EXERCISE REQUIREMENTS: For every record beneath this instruction, give an exact repetition, omitting images.

Dataset records
□ □ □ □

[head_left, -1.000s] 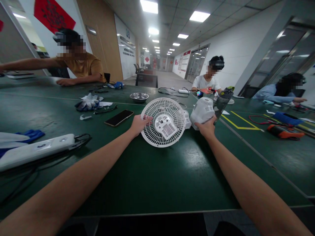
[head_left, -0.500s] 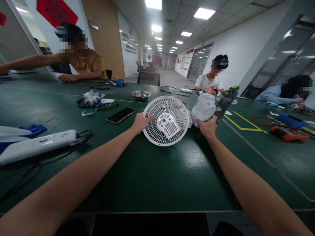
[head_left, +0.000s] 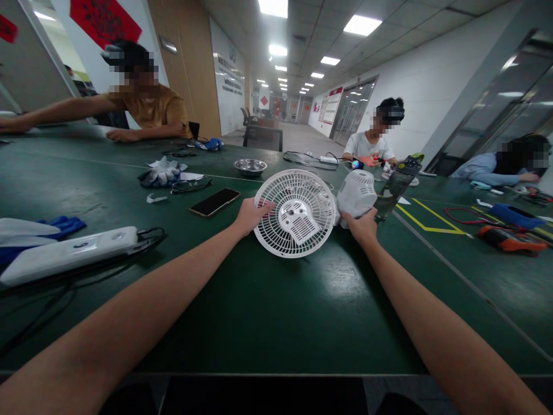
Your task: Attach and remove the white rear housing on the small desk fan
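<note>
A round white fan grille (head_left: 295, 243) stands on edge in front of me, its slotted middle plate facing my way. My left hand (head_left: 251, 217) grips its left rim, thumb over the slats and the other fingers behind. To the right, my right hand (head_left: 362, 226) is closed on a white plastic fan motor housing (head_left: 356, 195) with vent slots, holding it low down. The housing is close against the grille's right rim; whether they are joined I cannot tell. A dark see-through water bottle (head_left: 395, 187) stands tilted-looking just beyond my right hand.
On the green table (head_left: 276, 317) lie a phone (head_left: 215, 202), a metal bowl (head_left: 250, 167), gloves (head_left: 162, 173) and a white power strip (head_left: 71, 253) to the left. An orange multimeter (head_left: 512, 239) lies right, past yellow tape (head_left: 436, 227). Several people sit around the table.
The motor housing and my right hand have shifted slightly left, nearer the grille. My left hand keeps its hold on the rim, and the whole view has shifted a little.
</note>
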### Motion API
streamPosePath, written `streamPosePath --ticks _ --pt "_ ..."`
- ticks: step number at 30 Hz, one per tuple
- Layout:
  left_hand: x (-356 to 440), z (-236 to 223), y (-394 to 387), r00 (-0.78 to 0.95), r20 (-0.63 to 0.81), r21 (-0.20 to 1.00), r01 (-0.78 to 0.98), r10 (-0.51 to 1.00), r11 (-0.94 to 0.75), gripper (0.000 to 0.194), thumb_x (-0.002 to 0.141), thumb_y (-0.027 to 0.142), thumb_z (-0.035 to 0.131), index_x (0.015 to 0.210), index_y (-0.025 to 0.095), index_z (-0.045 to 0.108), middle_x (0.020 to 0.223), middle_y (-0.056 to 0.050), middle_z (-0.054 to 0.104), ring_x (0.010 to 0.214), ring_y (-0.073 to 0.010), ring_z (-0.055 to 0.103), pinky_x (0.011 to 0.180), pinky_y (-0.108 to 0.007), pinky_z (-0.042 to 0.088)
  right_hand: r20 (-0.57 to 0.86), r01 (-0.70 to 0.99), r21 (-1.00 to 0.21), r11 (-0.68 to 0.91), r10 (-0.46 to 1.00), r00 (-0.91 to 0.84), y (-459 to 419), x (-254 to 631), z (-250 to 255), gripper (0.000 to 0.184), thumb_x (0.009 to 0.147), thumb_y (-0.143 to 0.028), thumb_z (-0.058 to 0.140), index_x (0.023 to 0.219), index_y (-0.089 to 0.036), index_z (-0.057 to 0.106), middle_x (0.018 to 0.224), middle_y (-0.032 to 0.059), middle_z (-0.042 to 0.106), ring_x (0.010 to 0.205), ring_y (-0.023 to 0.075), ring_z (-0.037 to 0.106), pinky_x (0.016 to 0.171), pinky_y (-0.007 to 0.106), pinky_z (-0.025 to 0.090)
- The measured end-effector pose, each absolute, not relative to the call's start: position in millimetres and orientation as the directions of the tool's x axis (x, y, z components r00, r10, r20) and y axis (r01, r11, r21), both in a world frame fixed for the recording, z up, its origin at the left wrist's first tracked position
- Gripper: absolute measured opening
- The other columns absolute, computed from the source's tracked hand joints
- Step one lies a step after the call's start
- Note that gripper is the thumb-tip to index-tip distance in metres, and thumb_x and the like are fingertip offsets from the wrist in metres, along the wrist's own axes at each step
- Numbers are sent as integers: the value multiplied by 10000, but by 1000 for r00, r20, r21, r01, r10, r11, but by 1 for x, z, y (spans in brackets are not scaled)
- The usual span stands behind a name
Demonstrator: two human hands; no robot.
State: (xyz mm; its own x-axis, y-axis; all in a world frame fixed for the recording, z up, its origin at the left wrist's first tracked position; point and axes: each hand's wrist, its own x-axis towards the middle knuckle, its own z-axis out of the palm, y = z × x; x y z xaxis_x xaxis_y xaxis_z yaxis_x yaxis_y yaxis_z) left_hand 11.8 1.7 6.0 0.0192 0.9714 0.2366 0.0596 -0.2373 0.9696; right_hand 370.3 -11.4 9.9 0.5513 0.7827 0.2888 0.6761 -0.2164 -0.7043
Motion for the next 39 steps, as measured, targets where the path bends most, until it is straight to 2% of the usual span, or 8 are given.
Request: streamPosePath --ticks 6,18,22,25,30,39 --pt "13 4 2 18 269 962 36 963 -270 200 818 301 782 910 132 728 868 -87 775 780 -226 741 770 -391 613 276 677 -697 -236 783 557 -12 375 13 761 665 -591 783 1225 -164 494 1300 234 637 1196 368 636 1029 468 485" --pt "12 5 1 32 245 968 55 969 -247 230 816 334 780 919 136 722 880 -85 774 791 -230 743 780 -402 615 286 687 -690 -228 786 548 -9 378 9 786 656 -577 798 1233 -125 516 1264 256 653 1157 390 652 993 489 501" --pt "12 8 0 29 254 964 79 967 -256 212 827 317 772 943 145 727 908 -85 777 807 -233 743 773 -398 612 347 675 -711 -195 738 579 -11 375 10 759 628 -565 814 1196 -140 543 1243 235 669 1141 386 655 981 481 505" --pt "12 8 -1 20 243 967 78 970 -244 203 823 310 777 929 144 727 896 -86 776 798 -231 741 768 -392 609 391 663 -727 -179 685 615 -13 372 15 713 673 -560 781 1206 -157 532 1227 212 681 1131 369 659 980 470 500" --pt "13 7 1 30 257 964 66 966 -258 239 810 337 788 928 138 728 897 -87 776 803 -237 740 770 -395 608 531 662 -748 -48 556 640 -15 355 30 640 720 -542 757 1185 -169 525 1144 179 713 1066 335 682 946 435 501" --pt "13 6 1 16 272 959 83 962 -272 234 820 330 791 933 137 725 902 -92 778 786 -228 738 780 -390 608 618 708 -702 80 561 550 -18 326 36 637 747 -541 732 1208 -153 525 1152 159 705 1023 294 673 917 402 498"
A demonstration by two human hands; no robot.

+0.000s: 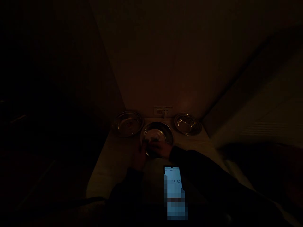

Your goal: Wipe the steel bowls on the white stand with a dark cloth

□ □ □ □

OUTPUT BELOW:
[head_left, -1.000s] 
[head_left, -0.500s] 
[head_left, +0.000s] 
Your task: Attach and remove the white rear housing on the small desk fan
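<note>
A round white fan grille (head_left: 295, 243) stands on edge in front of me, its slotted middle plate facing my way. My left hand (head_left: 251, 217) grips its left rim, thumb over the slats and the other fingers behind. To the right, my right hand (head_left: 362, 226) is closed on a white plastic fan motor housing (head_left: 356, 195) with vent slots, holding it low down. The housing is close against the grille's right rim; whether they are joined I cannot tell. A dark see-through water bottle (head_left: 395, 187) stands tilted-looking just beyond my right hand.
On the green table (head_left: 276, 317) lie a phone (head_left: 215, 202), a metal bowl (head_left: 250, 167), gloves (head_left: 162, 173) and a white power strip (head_left: 71, 253) to the left. An orange multimeter (head_left: 512, 239) lies right, past yellow tape (head_left: 436, 227). Several people sit around the table.
The motor housing and my right hand have shifted slightly left, nearer the grille. My left hand keeps its hold on the rim, and the whole view has shifted a little.
</note>
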### Motion API
streamPosePath, written `streamPosePath --ticks _ --pt "_ ..."`
- ticks: step number at 30 Hz, one per tuple
- Layout:
  left_hand: x (-356 to 440), z (-236 to 223), y (-394 to 387), r00 (-0.78 to 0.95), r20 (-0.63 to 0.81), r21 (-0.20 to 1.00), r01 (-0.78 to 0.98), r10 (-0.51 to 1.00), r11 (-0.94 to 0.75), gripper (0.000 to 0.194), thumb_x (-0.002 to 0.141), thumb_y (-0.027 to 0.142), thumb_z (-0.035 to 0.131), index_x (0.015 to 0.210), index_y (-0.025 to 0.095), index_z (-0.045 to 0.108), middle_x (0.020 to 0.223), middle_y (-0.056 to 0.050), middle_z (-0.054 to 0.104), ring_x (0.010 to 0.214), ring_y (-0.073 to 0.010), ring_z (-0.055 to 0.103), pinky_x (0.011 to 0.180), pinky_y (-0.108 to 0.007), pinky_z (-0.042 to 0.088)
  right_hand: r20 (-0.57 to 0.86), r01 (-0.70 to 0.99), r21 (-1.00 to 0.21), r11 (-0.68 to 0.91), r10 (-0.46 to 1.00), r00 (-0.91 to 0.84), y (-459 to 419), x (-254 to 631), z (-250 to 255), gripper (0.000 to 0.184), thumb_x (0.009 to 0.147), thumb_y (-0.143 to 0.028), thumb_z (-0.058 to 0.140), index_x (0.023 to 0.219), index_y (-0.089 to 0.036), index_z (-0.057 to 0.106), middle_x (0.018 to 0.224), middle_y (-0.032 to 0.059), middle_z (-0.042 to 0.106), ring_x (0.010 to 0.205), ring_y (-0.023 to 0.075), ring_z (-0.037 to 0.106), pinky_x (0.016 to 0.171), pinky_y (-0.007 to 0.106), pinky_z (-0.025 to 0.090)
- The measured end-effector pose, each absolute, not relative to the call's start: position in millimetres and orientation as the directions of the tool's x axis (x, y, z components r00, r10, r20) and y axis (r01, r11, r21), both in a world frame fixed for the recording, z up, its origin at the left wrist's first tracked position
- Gripper: absolute measured opening
- The other columns absolute, computed from the source's tracked hand joints
- Step one lies a step after the call's start
- Note that gripper is the thumb-tip to index-tip distance in metres, and thumb_x and the like are fingertip offsets from the wrist in metres, along the wrist's own axes at each step
- Numbers are sent as integers: the value multiplied by 10000, but by 1000 for r00, r20, r21, r01, r10, r11, but by 1 for x, z, y (spans in brackets are not scaled)
- The usual span stands behind a name
Demonstrator: two human hands; no robot.
State: (xyz mm; its own x-axis, y-axis; all in a world frame fixed for the recording, z up, its origin at the left wrist's first tracked position; point and axes: each hand's wrist, its own x-axis towards the middle knuckle, its own z-axis out of the palm, y = z × x; x y z xaxis_x xaxis_y xaxis_z yaxis_x yaxis_y yaxis_z) left_hand 11.8 1.7 6.0 0.0192 0.9714 0.2366 0.0596 -0.2373 0.9696; right_hand 370.3 -11.4 9.9 0.5513 0.7827 0.2888 0.6761 -0.2164 -0.7043
Motion for the next 39 steps, as measured, targets where the path bends most, until it is straight to 2% of the usual span, or 8 are given.
Request: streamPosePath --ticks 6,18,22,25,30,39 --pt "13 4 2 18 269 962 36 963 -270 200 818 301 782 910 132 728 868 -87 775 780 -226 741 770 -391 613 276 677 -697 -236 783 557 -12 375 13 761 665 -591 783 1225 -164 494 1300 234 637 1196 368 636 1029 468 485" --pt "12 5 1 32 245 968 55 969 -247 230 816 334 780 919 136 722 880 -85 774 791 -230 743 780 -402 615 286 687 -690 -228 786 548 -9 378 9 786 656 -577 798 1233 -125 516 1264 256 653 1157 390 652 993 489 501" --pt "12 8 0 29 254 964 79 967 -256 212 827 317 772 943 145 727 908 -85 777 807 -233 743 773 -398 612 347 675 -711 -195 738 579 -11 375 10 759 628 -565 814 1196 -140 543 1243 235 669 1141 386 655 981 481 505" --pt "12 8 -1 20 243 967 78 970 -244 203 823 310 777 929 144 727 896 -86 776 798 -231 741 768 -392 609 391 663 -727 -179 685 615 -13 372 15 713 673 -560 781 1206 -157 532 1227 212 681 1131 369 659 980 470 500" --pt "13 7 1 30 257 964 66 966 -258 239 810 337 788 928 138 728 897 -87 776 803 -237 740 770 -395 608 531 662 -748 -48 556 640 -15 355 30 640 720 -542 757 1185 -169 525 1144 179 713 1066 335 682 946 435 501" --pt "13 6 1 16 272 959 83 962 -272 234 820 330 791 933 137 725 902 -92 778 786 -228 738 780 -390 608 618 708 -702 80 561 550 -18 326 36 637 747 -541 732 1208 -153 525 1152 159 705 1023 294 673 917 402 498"
A demonstration by two human hands; no robot.

+0.000s: 

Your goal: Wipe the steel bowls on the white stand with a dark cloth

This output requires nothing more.